MODICA, 25 maggio 2026 – Il 23 maggio non è solo una data da ricordare. Per AVIS Modica è diventata un’occasione per trasformare il ricordo in un gesto straordinario di generosità. E proprio nel 34º anniversario della strage di Capaci, i numeri parlano chiaro: 40 donazioni effettuate – di cui due prime donazioni – e una risposta emblematica da parte dei più giovani. L’iniziativa rientra nel progetto “Capaci e desiderosi di donare”, promosso dall’USR Sicilia, in sinergia con il DASOE (Dipartimento Attività Sanitarie ed Osservatorio Epidemiologico) dell’Assessorato Regionale alla Salute ed il Dipartimento Istruzione dell’Assessorato dell’Istruzione e della Formazione professionale della Regione Siciliana. A dare un segnale particolarmente significativo sono state soprattutto le nuove leve: due donatori hanno scelto proprio questa data per il loro primo gesto di solidarietà.
Particolarmente significativa la risposta dei giovani e in particolare degli studenti dell’Istituto di Istruzione Superiore Archimede di Modica. Sono stati 9 i ragazzi che hanno aderito alla campagna “Capaci di Donare” dando seguito, fra l’altro, al progetto portato avanti nelle scuole del territorio durante quest’anno: 5 hanno completato l’iscrizione ad AVIS Modica nella giornata del 23 maggio, mentre altri 4 avevano già aderito autonomamente nei giorni precedenti. E c’è un aspetto che merita di essere sottolineato: questi ragazzi hanno scelto consapevolmente il 23 maggio per compiere un atto concreto. Perché unire la memoria a un gesto che fa del bene agli altri è forse il modo più alto e autentico di non dimenticare.
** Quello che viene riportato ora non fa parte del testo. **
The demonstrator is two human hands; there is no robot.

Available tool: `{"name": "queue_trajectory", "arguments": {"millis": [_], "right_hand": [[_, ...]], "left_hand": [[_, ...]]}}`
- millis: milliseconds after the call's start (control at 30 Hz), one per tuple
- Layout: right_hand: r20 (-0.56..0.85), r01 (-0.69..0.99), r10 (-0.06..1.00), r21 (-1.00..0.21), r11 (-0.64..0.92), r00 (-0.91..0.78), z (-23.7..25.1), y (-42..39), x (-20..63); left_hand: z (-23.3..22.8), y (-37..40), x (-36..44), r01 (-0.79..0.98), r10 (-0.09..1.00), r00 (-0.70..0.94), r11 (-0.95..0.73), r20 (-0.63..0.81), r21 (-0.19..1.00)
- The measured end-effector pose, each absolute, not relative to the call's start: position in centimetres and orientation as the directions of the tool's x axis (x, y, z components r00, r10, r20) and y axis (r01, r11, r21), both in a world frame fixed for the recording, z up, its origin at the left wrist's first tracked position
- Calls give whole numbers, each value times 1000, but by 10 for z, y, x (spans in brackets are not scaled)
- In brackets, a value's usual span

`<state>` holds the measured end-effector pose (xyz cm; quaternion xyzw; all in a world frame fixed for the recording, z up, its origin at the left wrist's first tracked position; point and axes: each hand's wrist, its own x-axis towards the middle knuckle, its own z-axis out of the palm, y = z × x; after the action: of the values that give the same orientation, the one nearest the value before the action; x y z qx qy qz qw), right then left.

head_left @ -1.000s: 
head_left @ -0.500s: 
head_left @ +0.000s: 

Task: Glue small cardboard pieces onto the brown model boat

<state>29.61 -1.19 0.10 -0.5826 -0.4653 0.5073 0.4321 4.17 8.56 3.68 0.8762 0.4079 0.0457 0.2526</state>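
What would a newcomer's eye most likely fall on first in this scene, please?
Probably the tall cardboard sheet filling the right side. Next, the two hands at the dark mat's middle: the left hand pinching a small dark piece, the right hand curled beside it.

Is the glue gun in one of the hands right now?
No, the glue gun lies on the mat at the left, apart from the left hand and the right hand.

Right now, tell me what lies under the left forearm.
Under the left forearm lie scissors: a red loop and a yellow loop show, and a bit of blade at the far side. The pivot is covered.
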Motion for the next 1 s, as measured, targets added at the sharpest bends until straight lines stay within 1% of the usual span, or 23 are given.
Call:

“Questa giornata dimostra che la memoria può e deve tradursi in azione concreta – ha sottolineato il direttivo dell’AVIS Modica – Donare sangue il 23 maggio significa onorare chi ha sacrificato la propria vita per i valori di giustizia e legalità, restituendo a tutta la comunità un gesto gratuito che salva vite. Siamo orgogliosi di ogni donatore che oggi ha scelto di essere qui, e in modo speciale dei ragazzi dell’Archimede: sono loro il futuro della nostra associazione e della nostra città”.
Il progetto “Capaci e desiderosi di donare” ha avuto l’obiettivo di unire ricordo, solidarietà e impegno civile. La donazione di sangue è diventata, in questa occasione, un simbolo potente: contrapporre alla violenza e all’ingiustizia la cultura della vita, della legalità e della giustizia, nel nome di Giovanni Falcone e di tutti coloro che hanno pagato con la vita la fedeltà a questi valori.
Tra sabato 23 e domenica 24 maggio, la speciale giornata di donazione ha coinvolto l’intera provincia: oltre a Modica, infatti, anche le sedi di Acate, Chiaramonte Gulfi, Comiso, Giarratana, Ispica, Monterosso Almo, Pozzallo, Ragusa, Santa Croce Camerina, Scicli e Vittoria hanno aperto le porte per due giorni di concreta solidarietà.